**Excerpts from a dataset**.
━━━━━━━━━━━━━━━━━━━━━━━━━━━━━━

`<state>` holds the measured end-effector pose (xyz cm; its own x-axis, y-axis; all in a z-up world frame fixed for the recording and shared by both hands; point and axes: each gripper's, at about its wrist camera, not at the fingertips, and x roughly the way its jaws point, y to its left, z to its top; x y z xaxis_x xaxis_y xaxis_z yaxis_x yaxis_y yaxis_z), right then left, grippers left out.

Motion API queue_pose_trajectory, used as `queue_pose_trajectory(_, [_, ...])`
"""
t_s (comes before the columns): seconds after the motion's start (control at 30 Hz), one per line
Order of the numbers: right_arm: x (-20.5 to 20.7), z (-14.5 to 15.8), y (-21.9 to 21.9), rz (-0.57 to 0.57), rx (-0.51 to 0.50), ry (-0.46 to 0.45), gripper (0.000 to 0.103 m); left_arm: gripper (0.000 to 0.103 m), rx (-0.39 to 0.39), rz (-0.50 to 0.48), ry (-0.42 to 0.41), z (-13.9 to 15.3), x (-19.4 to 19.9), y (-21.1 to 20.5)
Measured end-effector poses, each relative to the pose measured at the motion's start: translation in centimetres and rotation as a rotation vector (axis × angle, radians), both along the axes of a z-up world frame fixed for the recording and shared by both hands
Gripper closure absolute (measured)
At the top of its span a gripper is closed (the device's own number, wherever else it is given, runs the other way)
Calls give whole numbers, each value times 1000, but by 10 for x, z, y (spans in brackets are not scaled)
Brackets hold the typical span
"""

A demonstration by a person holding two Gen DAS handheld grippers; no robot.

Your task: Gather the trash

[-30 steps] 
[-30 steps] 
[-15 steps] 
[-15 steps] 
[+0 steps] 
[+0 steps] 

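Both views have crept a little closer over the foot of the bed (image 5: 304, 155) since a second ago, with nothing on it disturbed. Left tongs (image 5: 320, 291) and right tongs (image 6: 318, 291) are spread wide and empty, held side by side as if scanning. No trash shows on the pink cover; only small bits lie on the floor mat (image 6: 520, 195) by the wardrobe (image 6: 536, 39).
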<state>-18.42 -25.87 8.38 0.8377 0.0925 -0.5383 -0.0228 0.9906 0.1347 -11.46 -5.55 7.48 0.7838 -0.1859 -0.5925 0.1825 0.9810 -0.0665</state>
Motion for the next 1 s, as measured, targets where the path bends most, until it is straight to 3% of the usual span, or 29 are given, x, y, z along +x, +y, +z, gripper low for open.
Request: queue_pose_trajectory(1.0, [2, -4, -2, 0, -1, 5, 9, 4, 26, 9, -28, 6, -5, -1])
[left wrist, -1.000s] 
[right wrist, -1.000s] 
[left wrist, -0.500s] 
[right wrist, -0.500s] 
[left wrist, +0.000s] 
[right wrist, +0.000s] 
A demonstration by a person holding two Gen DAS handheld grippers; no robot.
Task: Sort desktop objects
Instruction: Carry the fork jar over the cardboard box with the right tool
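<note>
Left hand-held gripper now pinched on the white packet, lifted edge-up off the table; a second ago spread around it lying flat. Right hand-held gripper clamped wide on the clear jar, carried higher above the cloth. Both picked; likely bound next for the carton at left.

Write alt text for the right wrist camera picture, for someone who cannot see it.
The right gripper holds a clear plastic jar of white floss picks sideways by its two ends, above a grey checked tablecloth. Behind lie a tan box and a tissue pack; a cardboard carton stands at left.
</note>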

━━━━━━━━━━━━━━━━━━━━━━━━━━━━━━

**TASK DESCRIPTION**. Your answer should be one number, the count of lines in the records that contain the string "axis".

**WRITTEN ANSWER**. 2